TASK OBJECTIVE:
Look below for the line holding "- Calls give" and the line holding "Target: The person". Transcribe exactly those lines and all lines between them, nothing more.

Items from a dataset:
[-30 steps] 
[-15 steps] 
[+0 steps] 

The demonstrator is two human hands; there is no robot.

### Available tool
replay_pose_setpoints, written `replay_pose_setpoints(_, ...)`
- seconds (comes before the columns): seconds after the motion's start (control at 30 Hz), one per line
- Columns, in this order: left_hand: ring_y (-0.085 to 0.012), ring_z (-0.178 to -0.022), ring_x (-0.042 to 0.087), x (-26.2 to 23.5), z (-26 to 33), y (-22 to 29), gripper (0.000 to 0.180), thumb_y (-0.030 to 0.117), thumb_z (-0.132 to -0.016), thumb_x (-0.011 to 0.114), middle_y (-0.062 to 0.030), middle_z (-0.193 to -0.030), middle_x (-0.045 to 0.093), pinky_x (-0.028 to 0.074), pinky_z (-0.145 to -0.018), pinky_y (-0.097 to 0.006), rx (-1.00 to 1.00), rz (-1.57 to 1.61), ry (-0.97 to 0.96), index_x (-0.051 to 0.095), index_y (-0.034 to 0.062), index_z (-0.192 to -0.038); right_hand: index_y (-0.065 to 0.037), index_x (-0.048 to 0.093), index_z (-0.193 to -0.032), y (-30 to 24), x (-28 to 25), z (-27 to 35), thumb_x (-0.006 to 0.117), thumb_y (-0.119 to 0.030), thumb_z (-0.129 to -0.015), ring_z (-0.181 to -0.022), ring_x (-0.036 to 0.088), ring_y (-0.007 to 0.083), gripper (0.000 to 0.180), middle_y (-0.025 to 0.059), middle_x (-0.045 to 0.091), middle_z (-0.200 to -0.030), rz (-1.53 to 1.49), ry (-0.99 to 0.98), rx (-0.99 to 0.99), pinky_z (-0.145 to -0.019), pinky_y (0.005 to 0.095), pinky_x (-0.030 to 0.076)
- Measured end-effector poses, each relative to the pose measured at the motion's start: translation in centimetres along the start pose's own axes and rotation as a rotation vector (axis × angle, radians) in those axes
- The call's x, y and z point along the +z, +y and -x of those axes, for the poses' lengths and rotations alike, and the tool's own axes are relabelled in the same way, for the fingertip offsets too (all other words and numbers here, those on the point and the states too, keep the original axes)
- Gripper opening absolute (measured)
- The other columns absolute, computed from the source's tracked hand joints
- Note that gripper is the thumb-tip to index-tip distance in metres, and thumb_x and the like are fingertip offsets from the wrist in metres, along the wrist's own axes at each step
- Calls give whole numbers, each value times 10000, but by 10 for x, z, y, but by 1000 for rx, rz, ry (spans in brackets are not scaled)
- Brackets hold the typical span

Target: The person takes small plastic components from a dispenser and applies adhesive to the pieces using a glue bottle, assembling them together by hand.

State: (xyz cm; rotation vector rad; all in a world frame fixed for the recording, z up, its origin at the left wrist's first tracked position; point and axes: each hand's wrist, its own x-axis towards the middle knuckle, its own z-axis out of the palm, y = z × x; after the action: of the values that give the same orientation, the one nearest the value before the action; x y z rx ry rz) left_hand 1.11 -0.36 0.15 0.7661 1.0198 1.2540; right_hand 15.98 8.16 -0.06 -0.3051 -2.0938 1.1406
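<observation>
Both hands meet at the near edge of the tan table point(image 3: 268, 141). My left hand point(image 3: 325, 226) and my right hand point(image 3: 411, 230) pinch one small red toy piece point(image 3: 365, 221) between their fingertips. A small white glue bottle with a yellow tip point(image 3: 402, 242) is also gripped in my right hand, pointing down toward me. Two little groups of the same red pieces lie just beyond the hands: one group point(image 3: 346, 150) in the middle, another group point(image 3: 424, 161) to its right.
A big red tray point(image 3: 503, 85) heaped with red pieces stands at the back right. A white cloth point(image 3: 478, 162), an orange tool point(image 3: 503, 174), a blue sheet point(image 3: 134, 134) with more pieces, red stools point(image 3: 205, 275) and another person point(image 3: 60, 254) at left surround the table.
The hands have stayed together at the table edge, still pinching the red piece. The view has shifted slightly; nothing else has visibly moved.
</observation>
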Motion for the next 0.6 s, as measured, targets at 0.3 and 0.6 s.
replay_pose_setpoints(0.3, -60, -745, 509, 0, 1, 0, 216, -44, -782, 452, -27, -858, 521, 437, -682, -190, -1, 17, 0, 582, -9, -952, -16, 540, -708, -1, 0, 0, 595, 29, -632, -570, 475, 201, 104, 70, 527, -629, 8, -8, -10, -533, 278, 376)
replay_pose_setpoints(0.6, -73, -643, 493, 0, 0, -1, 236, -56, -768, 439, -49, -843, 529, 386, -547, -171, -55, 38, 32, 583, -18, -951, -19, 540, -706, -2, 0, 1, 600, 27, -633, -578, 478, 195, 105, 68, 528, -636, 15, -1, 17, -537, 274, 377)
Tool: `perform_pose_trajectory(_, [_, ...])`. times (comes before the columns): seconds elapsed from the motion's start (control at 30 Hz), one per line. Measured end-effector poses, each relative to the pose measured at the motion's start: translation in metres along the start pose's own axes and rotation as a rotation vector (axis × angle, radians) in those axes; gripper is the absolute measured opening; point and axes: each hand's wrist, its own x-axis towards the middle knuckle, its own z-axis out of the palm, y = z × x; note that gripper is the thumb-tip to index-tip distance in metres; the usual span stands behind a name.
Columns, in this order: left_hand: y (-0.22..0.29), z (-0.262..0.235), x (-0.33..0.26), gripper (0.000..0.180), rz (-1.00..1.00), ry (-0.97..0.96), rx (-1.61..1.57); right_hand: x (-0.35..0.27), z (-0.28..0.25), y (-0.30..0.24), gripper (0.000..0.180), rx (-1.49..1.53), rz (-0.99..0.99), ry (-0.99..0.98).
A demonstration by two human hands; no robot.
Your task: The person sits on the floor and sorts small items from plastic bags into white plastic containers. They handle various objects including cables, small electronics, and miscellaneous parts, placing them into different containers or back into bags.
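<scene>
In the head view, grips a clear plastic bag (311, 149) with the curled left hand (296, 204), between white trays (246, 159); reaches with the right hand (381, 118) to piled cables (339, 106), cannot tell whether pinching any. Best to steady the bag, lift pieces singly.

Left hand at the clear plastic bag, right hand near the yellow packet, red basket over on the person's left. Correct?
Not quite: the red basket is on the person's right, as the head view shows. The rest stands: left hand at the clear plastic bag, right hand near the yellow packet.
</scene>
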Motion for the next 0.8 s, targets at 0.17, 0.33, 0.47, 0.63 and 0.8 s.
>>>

WRITTEN RESPONSE:
- Calls give whole numbers, each value times 10000, but by 10 for x, z, y, but by 1000 for rx, rz, ry (spans in brackets are not scaled)
- Brackets hold the typical span

Target: The person takes small plastic components from a dispenser and applies adhesive to the pieces using a glue bottle, assembling them together by hand.

That brings the answer to completion.